TSJ ratified 29 years for man who murdered his partner and little daughter

TSJ supports that El Salvador send a defendant for terrorism

The Criminal Chamber of the Supreme Court of Justice declared the extradition request made by Venezuela to El Salvador for that country to send Richard Billimgs Cardozo Urribarri, prosecuted for terrorism, among other crimes, admissible.

Such decision is contained in sentence 211 drafted by magistrate Carmen Marisela Castro. Cardozo Urribarri is a member of the criminal organization founded by Guillermo Rafael Boscán Bracho (El Yiyi), who runs said group from the United States, as reported at the time by Attorney General Tarek William Saab.

A cell of that criminal organization was the one that carried out an armed attack against the local Tu Finca Exprés located in Maracaibo (Zulia) on February 18, where a worker died. The logistics operator of that attack was Cardozo, who after that fact fled to Honduras from where he was expelled to El Salvador, the country where he was arrested on April 21, according to the sentence.

When the Public Ministry learned of that arrest, it activated the extradition process based on the arrest warrant against Cardozo issued by the 3rd Court with Jurisdiction in Terrorism, where it is stated that the El Yiyi group is one of those with the “greatest impact”. negative” in Venezuela, for its “open offensives against political and economic infrastructures, causing damage to a large number of people.”
They emphasize that the organization carries out attacks on businesses with explosive devices and small arms to intimidate their owners, ordering them to pay large sums in foreign currency “which has generated the migration of businesses and the degradation of the national productive apparatus,” reflects the sentence.

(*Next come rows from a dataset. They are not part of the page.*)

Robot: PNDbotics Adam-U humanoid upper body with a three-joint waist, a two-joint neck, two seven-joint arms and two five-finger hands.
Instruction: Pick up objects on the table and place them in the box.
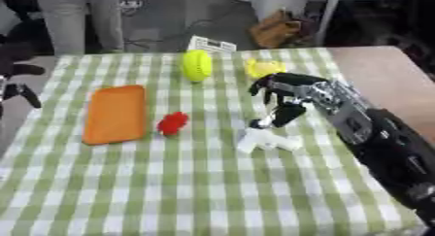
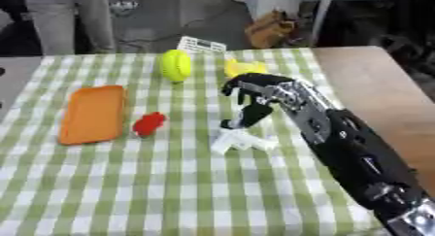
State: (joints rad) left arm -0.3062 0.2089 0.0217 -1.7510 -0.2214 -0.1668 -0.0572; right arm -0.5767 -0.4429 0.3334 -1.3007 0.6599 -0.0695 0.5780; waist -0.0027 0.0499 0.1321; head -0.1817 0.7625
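Right hand above white object, curled

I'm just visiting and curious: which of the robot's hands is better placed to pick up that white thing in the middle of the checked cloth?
The right hand: it hangs directly over the white object, fingers curled downward toward it. The left hand shows in neither view, so it seems much farther away.

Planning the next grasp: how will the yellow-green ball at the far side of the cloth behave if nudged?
The yellow-green ball looks rounded, so it would probably roll on the flat checked cloth. It sits near the far edge and might run off. Its surface appears smooth, possibly slippery.
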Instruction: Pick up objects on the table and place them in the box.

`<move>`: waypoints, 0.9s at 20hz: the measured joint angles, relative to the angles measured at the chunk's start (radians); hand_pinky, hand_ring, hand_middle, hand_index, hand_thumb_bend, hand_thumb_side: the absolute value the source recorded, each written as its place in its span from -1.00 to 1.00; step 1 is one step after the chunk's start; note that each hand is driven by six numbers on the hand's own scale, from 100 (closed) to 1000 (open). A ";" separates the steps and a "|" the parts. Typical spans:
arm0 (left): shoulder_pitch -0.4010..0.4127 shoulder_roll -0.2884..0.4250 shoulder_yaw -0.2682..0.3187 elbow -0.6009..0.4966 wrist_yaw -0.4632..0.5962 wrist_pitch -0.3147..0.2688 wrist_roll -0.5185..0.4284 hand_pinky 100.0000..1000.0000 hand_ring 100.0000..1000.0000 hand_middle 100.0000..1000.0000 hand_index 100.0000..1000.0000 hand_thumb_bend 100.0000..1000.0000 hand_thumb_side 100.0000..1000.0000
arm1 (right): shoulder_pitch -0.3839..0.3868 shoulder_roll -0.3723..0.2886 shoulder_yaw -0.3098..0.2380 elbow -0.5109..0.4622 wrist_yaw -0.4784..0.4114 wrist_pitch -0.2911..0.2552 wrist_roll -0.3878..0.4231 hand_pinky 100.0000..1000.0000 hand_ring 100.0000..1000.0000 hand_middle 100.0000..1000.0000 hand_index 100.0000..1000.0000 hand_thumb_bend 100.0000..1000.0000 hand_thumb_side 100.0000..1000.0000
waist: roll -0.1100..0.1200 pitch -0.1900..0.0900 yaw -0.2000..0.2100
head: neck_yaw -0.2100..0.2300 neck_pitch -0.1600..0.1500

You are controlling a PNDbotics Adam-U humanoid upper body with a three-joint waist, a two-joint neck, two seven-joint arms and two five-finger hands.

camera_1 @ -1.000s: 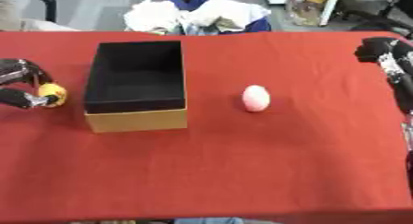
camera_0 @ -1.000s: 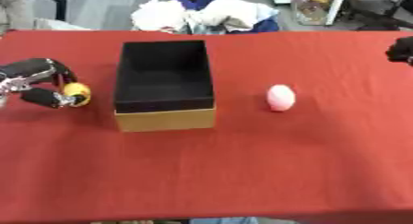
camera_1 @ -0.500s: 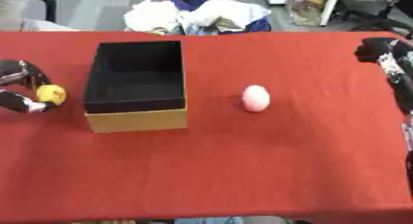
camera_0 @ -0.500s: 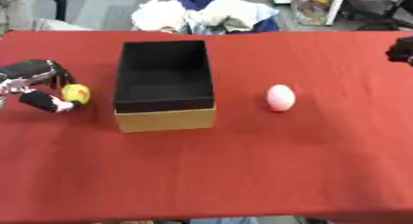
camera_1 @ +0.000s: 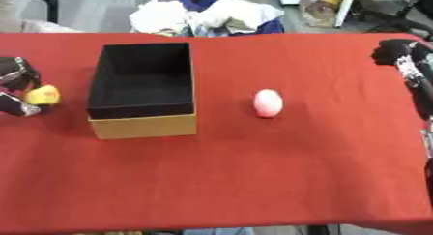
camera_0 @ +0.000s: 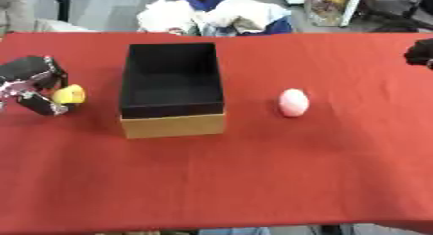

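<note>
Presently, the left hand (camera_0: 34, 84) sat left of the box (camera_0: 172, 95), fingers and thumb curled round a small yellow object (camera_0: 70, 94), which showed on the hand's box-facing side. Whether the object was clear of the red table (camera_0: 253, 171) could not be told. The box stood open, black inside with a tan front wall, apparently empty. A pink egg-shaped object (camera_0: 294, 102) lay on the cloth right of the box, well apart from it. The right hand (camera_1: 397, 52) hung further right of the box, near the table's far right edge; whether its fingers were curled or straight could not be told, and it held nothing visible.

Judgement: step in hand was carrying the yellow object into the box. To do it well, raise it above the near left wall before crossing, release only over the cavity, avoid nudging the box.
</note>
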 measured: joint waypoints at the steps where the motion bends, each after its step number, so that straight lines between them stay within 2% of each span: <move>1: 0.000 0.000 0.002 -0.008 0.010 0.006 0.032 -0.58 -0.80 -0.81 -0.51 -0.40 -0.89 | 0.000 0.000 0.000 0.000 0.000 0.000 0.000 0.41 0.37 0.20 0.46 -1.00 0.47 | 0.000 0.000 0.001 | -0.001 0.000; 4: -0.008 0.002 0.003 -0.050 0.049 0.016 0.100 -0.59 -0.80 -0.82 -0.51 -0.37 -0.96 | 0.000 0.000 0.000 0.000 0.000 0.000 0.000 0.41 0.37 0.19 0.46 -1.00 0.47 | -0.001 0.000 0.001 | -0.001 0.000; 7: -0.029 0.011 0.003 -0.109 0.098 0.021 0.127 -0.58 -0.80 -0.82 -0.51 -0.42 -1.00 | 0.000 0.000 0.000 0.000 0.000 0.000 0.000 0.41 0.37 0.20 0.46 -1.00 0.47 | -0.002 0.000 0.002 | -0.001 0.000; 13: -0.096 0.004 -0.019 -0.209 0.203 0.022 0.119 -0.58 -0.68 -0.81 -0.51 -0.32 -1.00 | 0.000 0.001 0.000 0.000 0.000 -0.002 0.005 0.42 0.37 0.20 0.46 -1.00 0.47 | -0.003 -0.005 -0.004 | 0.005 0.000; 18: -0.124 -0.045 -0.062 -0.250 0.220 -0.003 0.089 -0.57 -0.68 -0.81 -0.50 -0.32 -1.00 | -0.001 0.008 0.006 0.001 0.000 -0.001 0.009 0.42 0.37 0.20 0.46 -1.00 0.46 | -0.006 -0.006 -0.013 | 0.013 0.000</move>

The Public Ministry classifies the Yiyi group as a “Criminal Terrorist Gang” that uses telephone numbers acquired through international telecommunications companies from Colombia, Chile, Panama, Ecuador, and the United States to communicate with its victims.

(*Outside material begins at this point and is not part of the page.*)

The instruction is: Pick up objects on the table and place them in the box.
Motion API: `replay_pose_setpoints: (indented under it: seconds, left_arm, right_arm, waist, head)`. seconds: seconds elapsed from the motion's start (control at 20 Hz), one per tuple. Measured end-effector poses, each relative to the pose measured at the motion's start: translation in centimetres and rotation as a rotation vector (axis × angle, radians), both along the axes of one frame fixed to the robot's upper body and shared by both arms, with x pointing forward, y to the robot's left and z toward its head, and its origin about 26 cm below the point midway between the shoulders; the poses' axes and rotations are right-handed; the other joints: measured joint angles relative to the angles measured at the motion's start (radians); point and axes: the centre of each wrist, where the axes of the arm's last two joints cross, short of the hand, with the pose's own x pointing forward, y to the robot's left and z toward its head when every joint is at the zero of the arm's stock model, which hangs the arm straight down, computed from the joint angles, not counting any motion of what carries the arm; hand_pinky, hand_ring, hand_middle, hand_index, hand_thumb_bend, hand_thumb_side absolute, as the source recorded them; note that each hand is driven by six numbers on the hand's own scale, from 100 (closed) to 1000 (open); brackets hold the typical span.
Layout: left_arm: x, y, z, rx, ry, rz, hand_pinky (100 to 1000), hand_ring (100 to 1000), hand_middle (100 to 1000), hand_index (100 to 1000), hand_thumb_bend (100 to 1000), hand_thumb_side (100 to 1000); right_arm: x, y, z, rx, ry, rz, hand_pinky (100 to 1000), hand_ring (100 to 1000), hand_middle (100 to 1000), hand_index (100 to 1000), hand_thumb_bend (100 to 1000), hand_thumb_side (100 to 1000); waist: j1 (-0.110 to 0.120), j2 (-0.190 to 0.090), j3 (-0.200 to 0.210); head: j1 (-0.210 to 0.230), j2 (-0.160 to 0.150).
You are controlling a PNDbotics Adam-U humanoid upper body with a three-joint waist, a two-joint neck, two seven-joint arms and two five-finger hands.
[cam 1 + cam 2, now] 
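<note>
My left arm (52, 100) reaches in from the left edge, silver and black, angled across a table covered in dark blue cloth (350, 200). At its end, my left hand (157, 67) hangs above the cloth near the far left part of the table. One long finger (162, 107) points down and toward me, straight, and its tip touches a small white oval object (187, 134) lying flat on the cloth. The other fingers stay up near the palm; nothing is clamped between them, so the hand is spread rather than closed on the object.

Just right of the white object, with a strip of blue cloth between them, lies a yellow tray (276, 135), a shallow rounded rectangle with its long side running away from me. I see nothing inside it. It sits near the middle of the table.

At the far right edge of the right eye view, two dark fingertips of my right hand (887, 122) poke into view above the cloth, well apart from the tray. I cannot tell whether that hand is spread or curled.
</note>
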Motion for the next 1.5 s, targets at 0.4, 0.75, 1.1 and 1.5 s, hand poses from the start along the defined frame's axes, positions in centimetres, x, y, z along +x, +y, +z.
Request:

The Chamber analyzed all this accumulation of documents and specified that although Venezuela does not have an extradition agreement with El Salvador, both are signatories of the United Nations Convention against Transnational Organized Crime (Palermo, of 2000), which creates a commitment to combat such crimes.

Based on this, the magistrates agreed to endorse Venezuela’s request for El Salvador to refer Cardozo. The Chamber made it clear that it undertakes to carry out a trial against the subject in accordance with constitutional guarantees.